A ampliação dos julgamentos em ambiente virtual, impulsionada por demandas de celeridade e modernização do Judiciário, tem gerado discussões sobre a compatibilidade entre essas formas de julgamento e as garantias fundamentais do processo, notadamente a ampla defesa e o pleno exercício das prerrogativas profissionais da advocacia.
Uma dessas discussões envolve a possibilidade — ou não — de realização de sessões de julgamento virtual durante o recesso forense, período reservado à suspensão da atividade forense ordinária.
Diante dessa controvérsia, a Terceira Turma do Superior Tribunal de Justiça, sob relatoria do Ministro Ricardo Villas Bôas Cueva, julgou, por unanimidade, o RESP-2125599-2025-06-06, reconhecendo a nulidade de acórdão proferido em sessão virtual realizada entre os dias 18 e 20 de janeiro — ou seja, ainda durante o recesso forense previsto no art. 220, § 2º, do Código de Processo Civil.
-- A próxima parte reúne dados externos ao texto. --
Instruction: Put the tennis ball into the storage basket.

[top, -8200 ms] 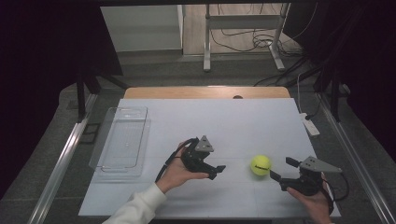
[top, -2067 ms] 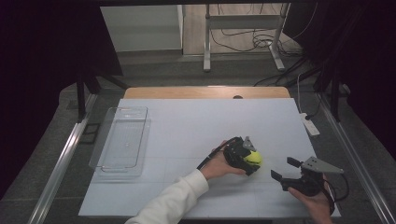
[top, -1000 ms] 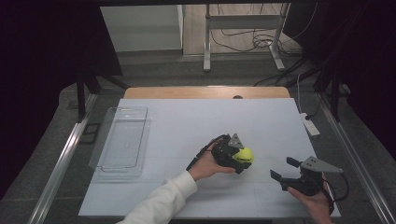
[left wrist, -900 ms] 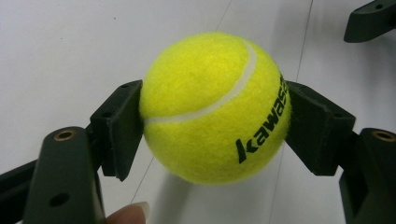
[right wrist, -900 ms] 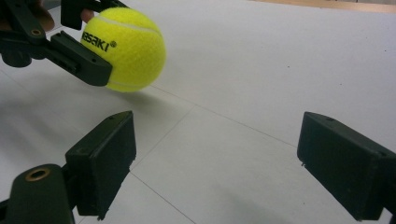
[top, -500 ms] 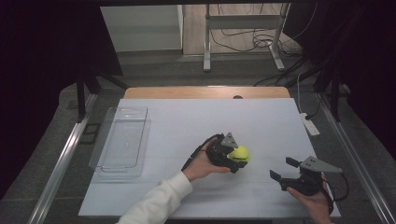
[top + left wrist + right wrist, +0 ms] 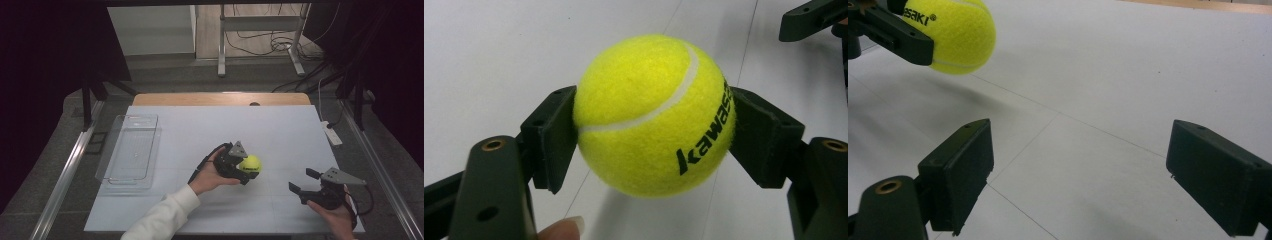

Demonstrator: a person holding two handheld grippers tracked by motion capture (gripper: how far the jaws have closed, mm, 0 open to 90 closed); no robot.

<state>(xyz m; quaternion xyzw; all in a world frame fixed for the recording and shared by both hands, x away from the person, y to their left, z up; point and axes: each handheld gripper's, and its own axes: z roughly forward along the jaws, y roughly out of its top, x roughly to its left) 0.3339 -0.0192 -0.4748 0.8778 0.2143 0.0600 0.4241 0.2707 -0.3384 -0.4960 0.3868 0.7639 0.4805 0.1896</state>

Embora se trate de julgamento em ambiente eletrônico e assíncrono, o STJ entendeu que, mesmo nessa modalidade, a realização de atos judiciais no referido período viola o direito das partes de acompanhar plenamente a atividade jurisdicional e ofende a legítima expectativa de repouso assegurada aos advogados.
Sobre o julgamento assíncrono: é uma forma de julgamento virtual em que os ministros ou desembargadores analisam e votam nos processos eletronicamente, cada um em seu tempo, dentro de um prazo previamente definido. Diferentemente do julgamento presencial ou virtual por videoconferência (em tempo real), no julgamento assíncrono não há sessão simultânea nem debate oral entre os julgadores ou com os advogados.
No caso, o recorrente sustentava que a prática processual ocorrida durante o recesso comprometeu seu direito de defesa, por inviabilizar o envio tempestivo de memoriais e sustentação oral na apelação que versava sobre relevante controvérsia de natureza patrimonial. A decisão recorrida havia afastado a nulidade sob o argumento de que a regra legal não se aplicaria ao julgamento virtual.
O STJ, no entanto, adotou orientação diversa, destacando que a vedação legal à realização de sessões de julgamento no período do recesso incide independentemente da modalidade (presencial ou virtual), justamente por ter como fundamento a proteção à atuação regular da advocacia.
A Corte reconheceu o prejuízo efetivo à parte, uma vez que a ausência de ciência prévia sobre a pauta e a impossibilidade prática de intervir no julgamento configuraram limitação concreta ao contraditório e à participação técnica de seu procurador. O acórdão foi cassado e determinado novo julgamento fora do recesso forense, em formato a ser definido pela instância de origem.
A decisão representa relevante afirmação institucional do papel da advocacia no processo judicial, reafirmando que o avanço tecnológico na prestação jurisdicional não pode comprometer o núcleo essencial das garantias processuais.
Ao reconhecer a nulidade da sessão virtual realizada em período legalmente reservado à inatividade forense, o STJ assegura um ponto de equilíbrio entre eficiência e legitimidade, preservando o direito de defesa e a função garantidora dos advogados no sistema de justiça.